Home » Recording Resources » Back To Basics Recording Techniques » Understanding Digital Audio – Part 1

By John Shirley

These days you’re surrounded by devices that do digital audio recording—it’s the norm, and not just in your studio where you may have one or several of these: A computer—desktop or laptop—that functions as a DAW (digital audio workstation), recording to a hard drive; an older digi tal tape recorder like a 2-track DAT (digital audio tape) or an MDM (modular digital multitracker); maybe you have a stand-alone digital multitracker, some of which come with their own CD-burners. Perhaps you’ve transferred your old vinyl LPs directly into a stand-alone CD recorder. Then there’s your phone answering machine, pocket memo recorder, MP3 player, iPod, MiniDisc player/recorder—even your digital camera records digital audio. Did I say surrounded?

Back To Basics

With so many competing digital recording platforms, sample rates, bit depths, data compression schemes, and converter technologies, figuring out exactly what’s going on with digital audio systems is getting to be a harder and harder task. While most user interfaces have become friendlier, the complexity, power, and feature sets have also increased (as has the accompanying jargon).

Digital Audio and You

The term “digital audio” refers to the fact that acoustic energy is represented by numerical description. How does this happen—sound becoming numbers?

First, acoustic energy (sound vibrating in the air, sound you can hear) gets transduced into electrical energy (like the stuff that runs through the cables in your studio).
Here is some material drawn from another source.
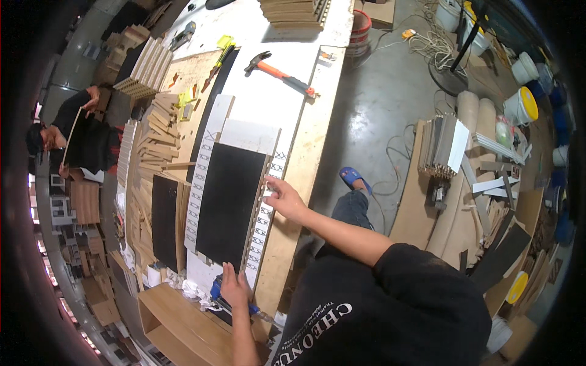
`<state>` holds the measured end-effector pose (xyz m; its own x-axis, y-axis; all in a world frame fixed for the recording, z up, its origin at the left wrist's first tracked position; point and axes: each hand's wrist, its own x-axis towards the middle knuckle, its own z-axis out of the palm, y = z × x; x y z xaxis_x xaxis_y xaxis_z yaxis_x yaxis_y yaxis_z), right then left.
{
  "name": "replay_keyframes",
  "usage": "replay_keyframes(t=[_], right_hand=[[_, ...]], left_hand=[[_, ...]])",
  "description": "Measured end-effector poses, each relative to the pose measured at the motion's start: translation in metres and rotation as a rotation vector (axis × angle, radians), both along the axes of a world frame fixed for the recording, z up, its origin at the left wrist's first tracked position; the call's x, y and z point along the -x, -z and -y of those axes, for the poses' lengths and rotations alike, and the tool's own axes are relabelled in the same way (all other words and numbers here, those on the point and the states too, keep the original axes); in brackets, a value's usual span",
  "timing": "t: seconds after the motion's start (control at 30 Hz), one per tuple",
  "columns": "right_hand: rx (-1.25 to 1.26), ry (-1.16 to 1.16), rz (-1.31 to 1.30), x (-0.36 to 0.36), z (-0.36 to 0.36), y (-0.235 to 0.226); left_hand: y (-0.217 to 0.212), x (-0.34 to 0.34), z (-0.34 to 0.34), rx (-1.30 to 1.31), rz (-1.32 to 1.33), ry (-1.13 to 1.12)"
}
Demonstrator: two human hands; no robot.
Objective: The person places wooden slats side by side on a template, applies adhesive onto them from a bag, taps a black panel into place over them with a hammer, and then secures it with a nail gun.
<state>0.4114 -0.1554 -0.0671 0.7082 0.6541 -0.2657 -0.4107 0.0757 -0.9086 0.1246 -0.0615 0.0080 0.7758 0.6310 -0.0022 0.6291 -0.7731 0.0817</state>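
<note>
A black rectangular panel (229,201) with a pale wooden edge lies on the bench, between two white strips marked with a row of crosses. My left hand (234,287) rests at the panel's near end, its fingers stretched out and close together. Beside the panel's right edge is my right hand (284,200), its index finger and thumb apart at the edge and the white strip (262,222). I see nothing held in it, though its other fingers are partly hidden. A white board (250,135) sits against the panel's far end. Next to my left hand lies a blue tool (217,288), partly covered.
A claw hammer (281,74) with an orange and black handle lies beyond the panel. Wooden strips (160,131) and another black panel (165,222) are at the left. Across the bench, a person (85,131) holds a thin board. Cables (427,46) lie on the floor.
</note>
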Motion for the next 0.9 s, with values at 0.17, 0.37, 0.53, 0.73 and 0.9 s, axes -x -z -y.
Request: replay_keyframes(t=[0.17, 0.37, 0.53, 0.73, 0.9], right_hand=[[0.105, -0.013, 0.072, -0.013, -0.006, -0.010], [0.178, 0.045, 0.110, -0.004, -0.012, -0.012], [0.040, 0.119, -0.032, -0.020, -0.012, -0.007], [0.018, 0.129, -0.003, -0.038, -0.026, 0.003], [-0.046, 0.099, -0.013, -0.030, -0.026, 0.012]], left_hand=[[0.005, 0.001, -0.001, -0.017, -0.008, -0.022], [0.010, 0.007, -0.003, -0.063, 0.015, 0.039], [0.007, 0.005, -0.003, -0.057, -0.018, 0.033], [0.005, 0.002, 0.000, -0.059, 0.025, 0.016], [0.008, 0.003, 0.000, -0.047, 0.015, 0.004]])
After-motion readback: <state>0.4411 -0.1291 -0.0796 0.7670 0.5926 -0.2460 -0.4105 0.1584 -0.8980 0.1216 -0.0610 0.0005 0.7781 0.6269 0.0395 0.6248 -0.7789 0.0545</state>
That electrical representation of sound is called “analog” (electrical events that are analogous to the vibrations of the acoustic energy).

To represent this “analog” energy with numbers (digits), an A/D (analog-to-digital) converter is employed. Its job is to take measurements of the fluctuations of the audio signal and represent those measurements in the numbering system that computers employ. Since the computer chip and its related technologies are the primary means for the storage and manipulation of these descriptions, the numerical system used is binary, or base-two.

Bit depth

Each single placeholder in binary, called a bit (which is a contraction of the term bi-nary digi-t), can only represent one of two values: off or on, meaning—numerically—a 0 or a 1. Therefore, two places can be used to represent four values: 00 (zero), 01 (one), 10 (two), or 11 (three).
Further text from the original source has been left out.